Our affordable-housing work, getting on track to creating affordable housing in San Francisco is definitely one of the major accomplishments of our office. So the DMV site in particular, where we convinced the state to build 372 units of affordable housing. The 730 Stanyan site, which is nearing completion now, will provide 160 units of affordable housing. Those are just two sites; we had a couple thousand units now in the pipeline for over 14 sites in our district, and huge budget wins, like the $112 million affordable housing win. We took some big steps toward really building out the affordable housing infrastructure of District 5 and providing the funding to really scale up affordable housing in San Francisco.

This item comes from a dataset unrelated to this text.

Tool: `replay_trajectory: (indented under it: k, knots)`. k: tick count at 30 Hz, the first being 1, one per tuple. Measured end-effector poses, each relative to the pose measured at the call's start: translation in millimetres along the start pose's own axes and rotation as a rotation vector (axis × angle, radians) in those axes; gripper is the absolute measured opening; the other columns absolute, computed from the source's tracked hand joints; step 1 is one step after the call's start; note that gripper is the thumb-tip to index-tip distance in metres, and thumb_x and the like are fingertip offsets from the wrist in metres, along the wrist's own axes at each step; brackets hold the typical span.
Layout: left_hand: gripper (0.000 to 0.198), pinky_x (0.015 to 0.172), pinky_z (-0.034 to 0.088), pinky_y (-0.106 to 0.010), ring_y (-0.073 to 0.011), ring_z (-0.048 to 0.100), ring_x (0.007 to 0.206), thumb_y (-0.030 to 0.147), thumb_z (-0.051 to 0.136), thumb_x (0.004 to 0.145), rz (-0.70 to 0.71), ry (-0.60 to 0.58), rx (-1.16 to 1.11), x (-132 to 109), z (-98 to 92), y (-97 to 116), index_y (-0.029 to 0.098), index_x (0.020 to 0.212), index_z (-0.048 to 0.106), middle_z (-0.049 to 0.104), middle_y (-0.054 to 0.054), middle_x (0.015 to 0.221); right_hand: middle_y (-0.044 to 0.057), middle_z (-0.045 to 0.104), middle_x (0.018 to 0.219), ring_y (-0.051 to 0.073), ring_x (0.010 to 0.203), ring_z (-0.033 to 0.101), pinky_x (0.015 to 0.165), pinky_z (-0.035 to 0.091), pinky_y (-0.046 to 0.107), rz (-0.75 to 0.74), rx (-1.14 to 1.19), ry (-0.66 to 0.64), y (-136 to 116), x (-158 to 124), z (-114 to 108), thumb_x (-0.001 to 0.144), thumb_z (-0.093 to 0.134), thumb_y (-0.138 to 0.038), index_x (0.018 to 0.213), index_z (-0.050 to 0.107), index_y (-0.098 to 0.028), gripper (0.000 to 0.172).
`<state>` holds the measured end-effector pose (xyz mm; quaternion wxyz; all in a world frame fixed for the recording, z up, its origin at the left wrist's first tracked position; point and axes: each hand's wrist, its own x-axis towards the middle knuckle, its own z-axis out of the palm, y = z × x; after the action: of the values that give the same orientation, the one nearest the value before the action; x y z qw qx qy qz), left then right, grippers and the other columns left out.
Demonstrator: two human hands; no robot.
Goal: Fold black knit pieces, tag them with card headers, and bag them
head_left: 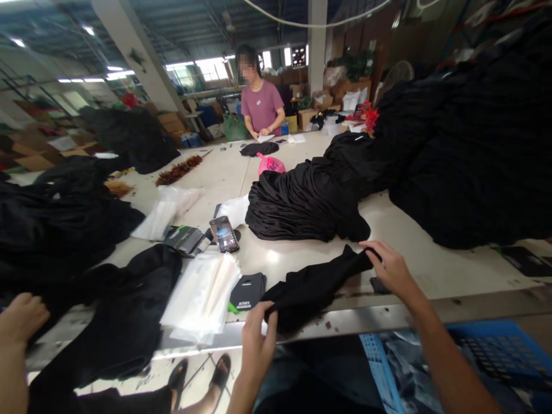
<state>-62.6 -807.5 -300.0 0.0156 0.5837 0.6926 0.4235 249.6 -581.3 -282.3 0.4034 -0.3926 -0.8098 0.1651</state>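
One long, soft piece of plain black cloth (319, 287), stretched slantwise between two hands at the front edge of a pale, smooth-topped worktable (276, 253); whether its middle rests on the surface or hangs just above cannot be told. Left hand (259, 333): thumb and fingers pinching the lower, nearer end. Right hand (390, 267): thumb and fingertips gripping the upper, farther end. Step in hand, as judged: spreading and straightening the cloth lengthwise. Next move, as judged: calls for both ends kept pinched and drawn evenly apart, so the loose folds lie flat. Just beside the left hand: black printed cardboard cards with a green corner (250, 290); left of these, a fanned stack of whitish translucent plastic sleeves (200, 296). Behind the sleeves: one dark-framed smartphone, screen lit (224, 234). Beyond the cloth: a large heap of folded black fabric (302, 201). Below the table, right: a blue perforated plastic crate (375, 374), greyish-blue contents. Far left: a co-worker's hand (23, 316), near black fabric, grasp unclear. Across the table: a person in a purple T-shirt (263, 106).
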Motion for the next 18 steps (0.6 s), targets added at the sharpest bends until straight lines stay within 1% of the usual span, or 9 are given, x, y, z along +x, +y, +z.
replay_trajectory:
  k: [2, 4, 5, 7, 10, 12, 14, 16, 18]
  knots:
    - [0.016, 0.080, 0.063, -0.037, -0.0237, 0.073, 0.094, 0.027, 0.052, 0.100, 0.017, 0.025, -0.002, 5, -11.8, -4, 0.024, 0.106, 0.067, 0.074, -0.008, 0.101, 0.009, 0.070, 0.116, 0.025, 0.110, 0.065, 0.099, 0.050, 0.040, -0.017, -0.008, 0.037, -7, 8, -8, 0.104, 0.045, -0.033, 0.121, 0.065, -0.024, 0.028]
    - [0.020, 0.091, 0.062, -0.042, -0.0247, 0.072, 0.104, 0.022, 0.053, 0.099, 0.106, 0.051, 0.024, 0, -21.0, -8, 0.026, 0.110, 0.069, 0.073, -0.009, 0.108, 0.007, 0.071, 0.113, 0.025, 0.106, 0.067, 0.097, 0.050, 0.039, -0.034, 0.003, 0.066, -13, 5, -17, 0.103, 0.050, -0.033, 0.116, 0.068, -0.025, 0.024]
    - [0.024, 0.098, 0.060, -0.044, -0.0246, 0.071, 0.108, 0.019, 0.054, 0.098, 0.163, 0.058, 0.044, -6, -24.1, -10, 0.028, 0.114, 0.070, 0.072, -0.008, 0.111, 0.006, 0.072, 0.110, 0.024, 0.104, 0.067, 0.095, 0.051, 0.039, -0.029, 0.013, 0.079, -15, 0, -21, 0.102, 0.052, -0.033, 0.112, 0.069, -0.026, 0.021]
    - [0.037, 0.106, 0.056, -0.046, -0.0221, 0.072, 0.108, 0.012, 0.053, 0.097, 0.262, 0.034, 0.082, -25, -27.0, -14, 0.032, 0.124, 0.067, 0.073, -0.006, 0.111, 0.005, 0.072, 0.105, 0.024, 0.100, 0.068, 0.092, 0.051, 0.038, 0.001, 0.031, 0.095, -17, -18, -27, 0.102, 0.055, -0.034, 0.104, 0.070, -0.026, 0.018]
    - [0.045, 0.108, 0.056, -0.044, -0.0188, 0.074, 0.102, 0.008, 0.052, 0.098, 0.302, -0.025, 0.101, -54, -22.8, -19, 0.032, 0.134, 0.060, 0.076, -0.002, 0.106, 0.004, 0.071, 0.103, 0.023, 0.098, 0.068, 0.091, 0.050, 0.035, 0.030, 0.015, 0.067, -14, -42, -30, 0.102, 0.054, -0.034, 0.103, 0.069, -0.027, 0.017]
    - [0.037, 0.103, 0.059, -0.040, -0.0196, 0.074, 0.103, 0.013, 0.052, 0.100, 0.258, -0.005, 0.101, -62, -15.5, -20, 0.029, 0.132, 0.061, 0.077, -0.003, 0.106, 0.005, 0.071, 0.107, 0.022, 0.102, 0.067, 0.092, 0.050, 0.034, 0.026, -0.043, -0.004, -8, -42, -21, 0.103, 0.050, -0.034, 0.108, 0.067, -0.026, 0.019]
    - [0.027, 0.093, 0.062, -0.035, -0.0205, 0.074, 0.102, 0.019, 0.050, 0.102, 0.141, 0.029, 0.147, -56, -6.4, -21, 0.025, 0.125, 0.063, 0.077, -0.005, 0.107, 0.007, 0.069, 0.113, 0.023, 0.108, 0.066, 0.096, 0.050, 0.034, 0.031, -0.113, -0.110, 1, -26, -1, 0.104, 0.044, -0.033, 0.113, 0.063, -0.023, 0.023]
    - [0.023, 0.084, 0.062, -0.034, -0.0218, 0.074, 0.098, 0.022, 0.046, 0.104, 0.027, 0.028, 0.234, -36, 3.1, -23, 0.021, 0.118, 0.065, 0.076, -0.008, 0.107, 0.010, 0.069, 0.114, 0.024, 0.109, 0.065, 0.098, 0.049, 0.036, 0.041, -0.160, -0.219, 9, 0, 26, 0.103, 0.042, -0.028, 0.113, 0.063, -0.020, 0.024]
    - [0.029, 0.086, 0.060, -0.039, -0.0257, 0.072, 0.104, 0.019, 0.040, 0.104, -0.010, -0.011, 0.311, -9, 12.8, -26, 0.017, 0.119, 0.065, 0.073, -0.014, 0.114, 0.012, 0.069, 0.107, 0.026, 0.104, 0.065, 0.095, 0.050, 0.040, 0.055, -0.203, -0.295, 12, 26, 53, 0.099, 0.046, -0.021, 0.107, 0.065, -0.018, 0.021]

Last thing, our success at taxing billionaires through Prop. I in particular is certainly part of what created the hostility and led to a lot of the attacks from the billionaire class. But it’s also raised hundreds of millions of dollars already for the city.
We had five major ballot measures that we did for my office, all of which passed, you know. Prop. I led to over $300 million dollars of money for rent relief and affordable housing, and it’s still bringing in, projected, about $100 million a year or more. Then we did Prop. H [to change election years], which is probably the single biggest reason we have a new mayor.
EB: That anti-eviction work was pretty widely supported, right?
DP: Very much so.
EB: Was there any struggle or resistance in getting those through?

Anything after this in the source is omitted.